Finalmente llegó a Terranova a bordo de un barco ballenero, sin su buque, pero en posesión todavía de su mapa del tesoro. En aquel entonces, al igual que en la actualidad, se tenían dudas respecto de la autenticidad de los mapas de tesoros, y aunque lo intentaba en verdad, el escocés no lograba conseguir una persona que confiara en él como para apoyarlo equipando una expedición a un sitio tan espeluznante como la Isla del Coco. No fue sino hasta 1840, casi 20 años después, cuando Thompson conoció a dos hombres dispuestos a correr el riesgo. Ambos eran oriundos de Terranova y se apellidaban Boag y Keating. Antes que los tres pudieran zarpar, Thompson murió víctima de una “fiebre”.

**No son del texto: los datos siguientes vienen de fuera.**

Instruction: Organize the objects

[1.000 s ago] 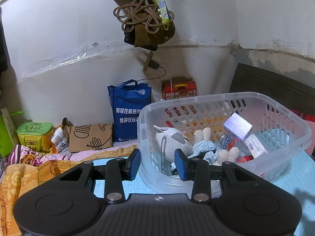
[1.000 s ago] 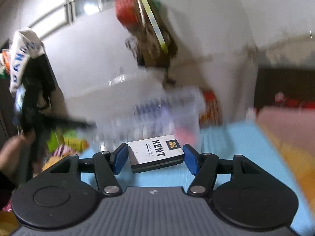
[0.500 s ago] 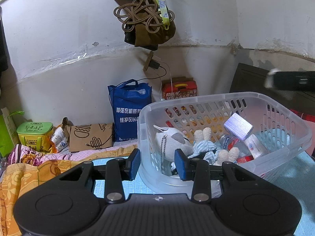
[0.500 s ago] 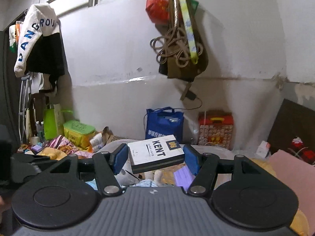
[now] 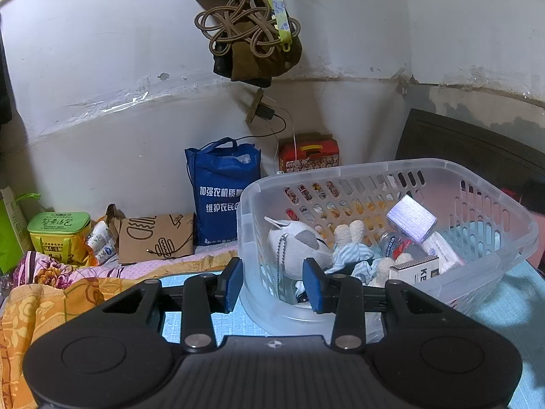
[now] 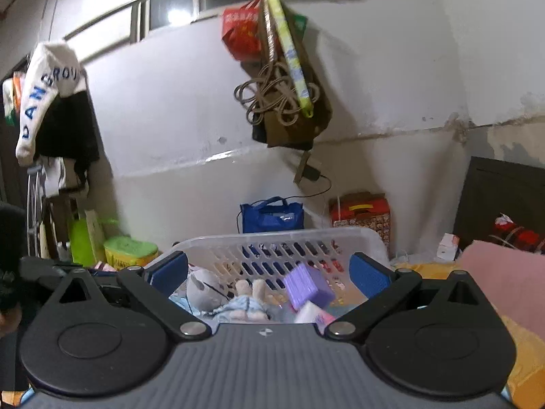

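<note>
A clear plastic basket [image 5: 385, 170] stands on the blue mat. In it lie a grey plush toy [image 5: 296, 247], a purple box [image 5: 410, 217], a white tube and the white KENT pack [image 5: 414, 269] at the front right. My left gripper [image 5: 274, 284] straddles the basket's near-left wall, its fingers closed on the wall. My right gripper [image 6: 269, 272] is open wide and empty above the basket [image 6: 272, 238], with the plush toy [image 6: 204, 289] and purple box [image 6: 306, 288] below it.
A blue bag [image 5: 221, 191], a red box [image 5: 308, 151], a brown paper bag [image 5: 155, 238] and a green tin [image 5: 59, 235] stand along the wall. Floral bedding [image 5: 41, 293] lies at left. Bags and cords [image 5: 252, 34] hang overhead.
My right gripper carried the KENT pack over the basket, opened and let it go; the pack now lies in the basket. The left gripper has not moved.
</note>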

El mapa pasó a ser posesión de Keating. Cinco meses más tarde, Keating y Boag llegaron a la Isla del Coco. Aquí, nuevamente, una neblina de incertidumbre envuelve a la historia. Debido a razones no explicadas, la tripulación se amotinó. Los dirigentes, temiendo perder la vida, se ocultaron en la isla, y al final, su buque partió sin ellos. Dos meses más tarde, arribó otro ballenero desde Terranova. Nadie sabe qué sucedió en esa oscura isla durante el ínterin, pero el navío de rescate encontró un único sobreviviente: Keating. Él explicó que Boag había fallecido de una “fiebre”, aunque nadie encontró ni su cuerpo ni su sepulcro. Keating regresó a St. John, su ciudad natal, sin el tesoro. Se puede inferir que él no confiaba lo suficiente en sus rescatadores como para permitirles transportar el tesoro. Pero todavía tenía su mapa y se pasó años tratando de organizar otra expedición para recobrarlo. Keating murió en 1873 sin haber realizado su propósito. Keating legó el mapa a un marinero amigo suyo de nombre Fitzgerald, quien, sin embargo, no estaba del todo interesado. Permitió que se hicieran un par de reproducciones del mapa, pero personalmente nunca acudió en busca del tesoro.

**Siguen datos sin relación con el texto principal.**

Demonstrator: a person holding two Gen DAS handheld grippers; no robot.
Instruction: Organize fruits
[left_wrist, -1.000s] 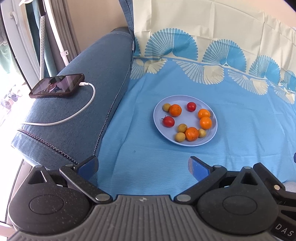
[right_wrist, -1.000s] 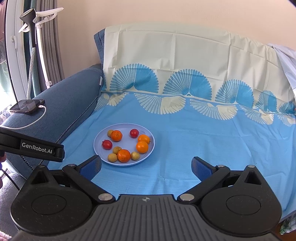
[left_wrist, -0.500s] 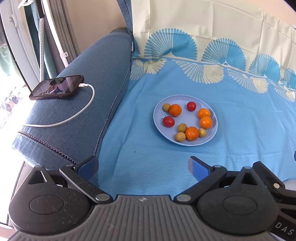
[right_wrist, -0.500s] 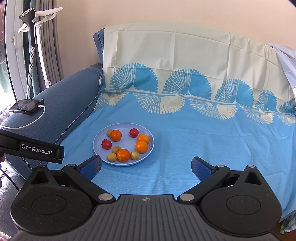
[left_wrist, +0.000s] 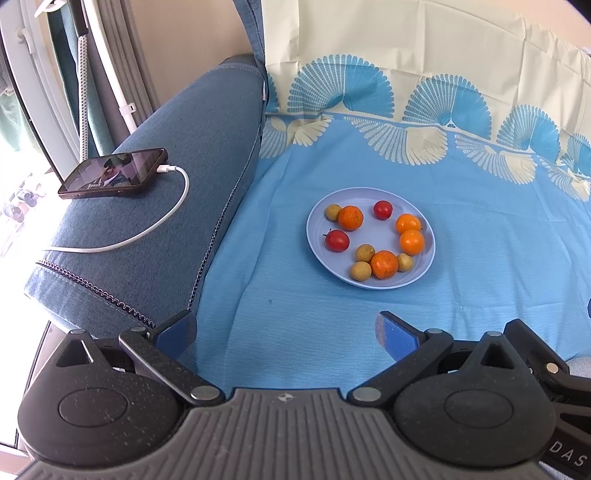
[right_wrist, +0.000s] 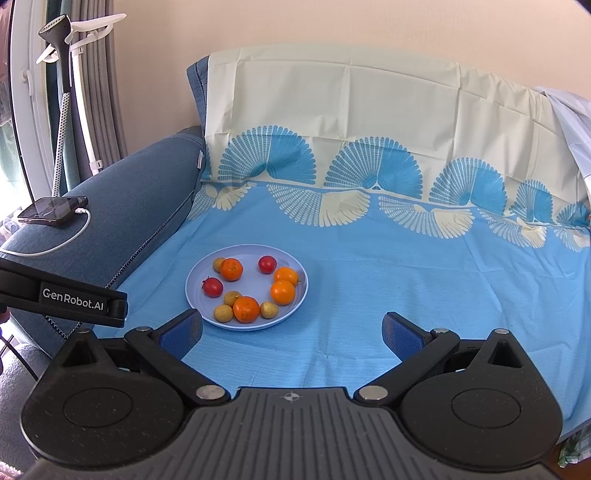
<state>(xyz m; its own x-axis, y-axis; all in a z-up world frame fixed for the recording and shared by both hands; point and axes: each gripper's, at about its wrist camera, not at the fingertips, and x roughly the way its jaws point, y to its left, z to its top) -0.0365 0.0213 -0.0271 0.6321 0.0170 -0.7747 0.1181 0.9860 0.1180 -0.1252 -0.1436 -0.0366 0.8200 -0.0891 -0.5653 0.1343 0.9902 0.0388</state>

Desde este punto, se vuelve imposible seguir la pista a la serie de personas que tuvieron el mapa en su poder e intentaron suerte con él, aunque se sabe que incluían a un oficial de la armada británica, un pescador de Terranova, un capitán de la marina real, un agente del gobierno de Costa Rica y sir Malcolm Campbell. Se efectuaron alrededor de una docena de búsquedas subsecuentes en la Isla del Coco.

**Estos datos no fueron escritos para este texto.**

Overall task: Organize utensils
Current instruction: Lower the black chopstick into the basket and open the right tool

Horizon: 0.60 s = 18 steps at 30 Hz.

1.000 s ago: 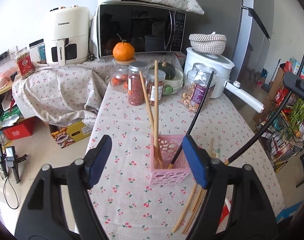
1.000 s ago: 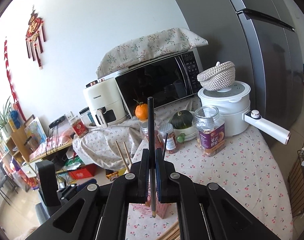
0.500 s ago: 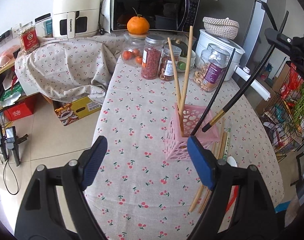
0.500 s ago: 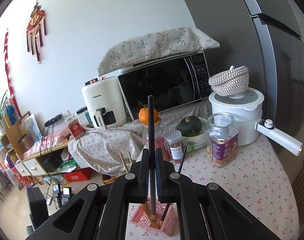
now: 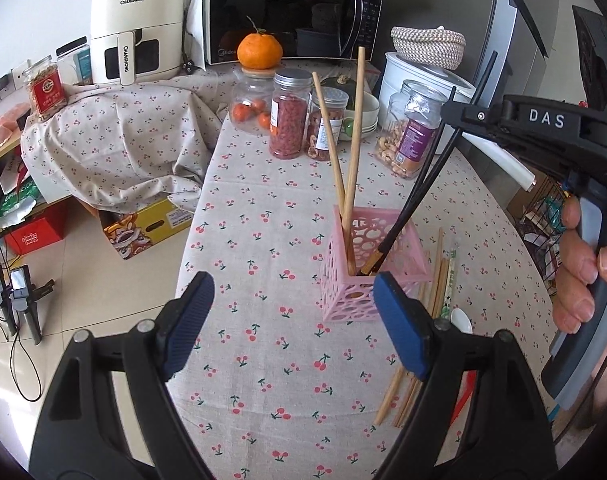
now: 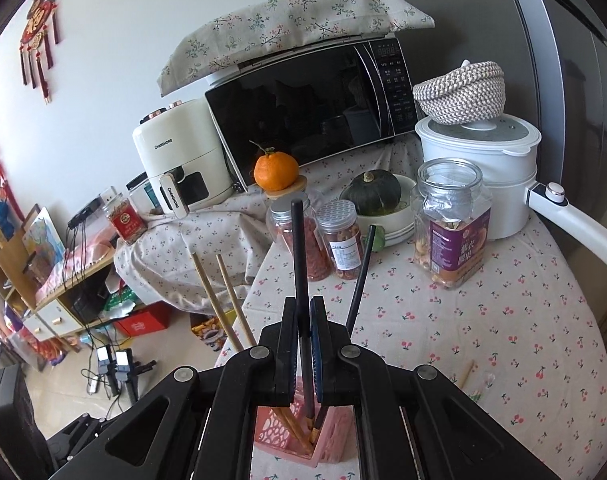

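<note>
Chopsticks (image 5: 431,300) beside pink holder (image 5: 367,268) show fully only in left view.

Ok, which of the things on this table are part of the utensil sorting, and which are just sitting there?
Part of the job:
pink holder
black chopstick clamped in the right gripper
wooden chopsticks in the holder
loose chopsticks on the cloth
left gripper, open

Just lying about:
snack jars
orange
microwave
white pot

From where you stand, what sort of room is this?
Most likely a home kitchen or dining corner: a microwave and air fryer stand behind a cloth-covered table holding food jars, beside a refrigerator.
</note>
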Available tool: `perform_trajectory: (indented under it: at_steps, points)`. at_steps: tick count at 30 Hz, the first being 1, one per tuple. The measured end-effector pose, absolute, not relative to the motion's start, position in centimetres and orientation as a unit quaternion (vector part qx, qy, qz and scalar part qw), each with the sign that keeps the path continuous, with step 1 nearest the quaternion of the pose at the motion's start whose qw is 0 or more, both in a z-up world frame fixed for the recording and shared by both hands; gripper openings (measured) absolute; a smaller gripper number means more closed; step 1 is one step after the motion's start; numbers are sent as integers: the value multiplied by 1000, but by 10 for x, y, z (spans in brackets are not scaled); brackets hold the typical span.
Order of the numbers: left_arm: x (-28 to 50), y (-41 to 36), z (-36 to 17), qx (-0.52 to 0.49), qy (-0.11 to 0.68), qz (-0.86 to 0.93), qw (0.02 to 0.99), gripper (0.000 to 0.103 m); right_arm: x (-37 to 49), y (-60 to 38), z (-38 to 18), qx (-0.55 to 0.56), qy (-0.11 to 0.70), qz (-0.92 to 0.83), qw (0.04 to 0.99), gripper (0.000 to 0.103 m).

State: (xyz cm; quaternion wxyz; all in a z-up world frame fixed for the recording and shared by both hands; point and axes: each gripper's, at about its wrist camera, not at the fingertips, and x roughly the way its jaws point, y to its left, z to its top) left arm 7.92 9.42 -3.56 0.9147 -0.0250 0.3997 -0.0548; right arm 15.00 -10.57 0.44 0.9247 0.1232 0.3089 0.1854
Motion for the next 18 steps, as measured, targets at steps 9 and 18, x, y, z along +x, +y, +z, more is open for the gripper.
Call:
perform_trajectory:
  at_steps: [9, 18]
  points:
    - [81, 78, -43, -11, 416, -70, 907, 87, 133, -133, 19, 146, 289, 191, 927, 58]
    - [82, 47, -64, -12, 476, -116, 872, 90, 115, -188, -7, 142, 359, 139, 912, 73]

Además de recibir incontables picaduras de insectos, los cazafortunas encontraron esqueletos, viejas armas y piezas de equipo marino en estado de putrefacción. La única cosa adicional que descubrieron fue que el mapa cuidadosamente dibujado del sitio del tesoro era completamente inútil. De acuerdo con el plano de Thompson, él había ocultado el tesoro de Lima dentro de una cueva natural, solamente a unos cuantos metros bajo tierra, en el manantial de un arroyo que desembocaba en la bahía de Chatham, el sitio donde él ancló. Todo lo que los exploradores tenían que hacer era seguir río arriba y buscar las señales que indicaran el sitio de la cueva. Pero resultó que solamente se encontraban todavía ahí la bahía y el arroyo. Las señales, al igual que la cueva, parecían haberse esfumado. Fueron necesarias cantidades tremendas de sudor, furia y frustración antes de que los cazafortunas cayeran en la cuenta de la solución del enigma y que, en todo caso, era la clase de solución que no beneficia a nadie. La isla era arrasada por violentas tormentas tropicales y frecuentemente demolida por derrumbes y terremotos. Indudablemente, estos cataclismos bastaron para destruir la cueva que se encontraba a poca profundidad y borrar por completo todas las señales que la identificaran. Dichos cataclismos también explicarían la desaparición de los otros dos tesoros ocultos. Es probable que las tres fortunas se encuentren todavía en la Isla del Coco, pero se pueden rastrear tanto como agujas de oro en un pajar de 30 Km en constante movimiento. Es casi como si la maléfica isla estuviera decidida a aferrarse a las riquezas colocadas en sus entrañas.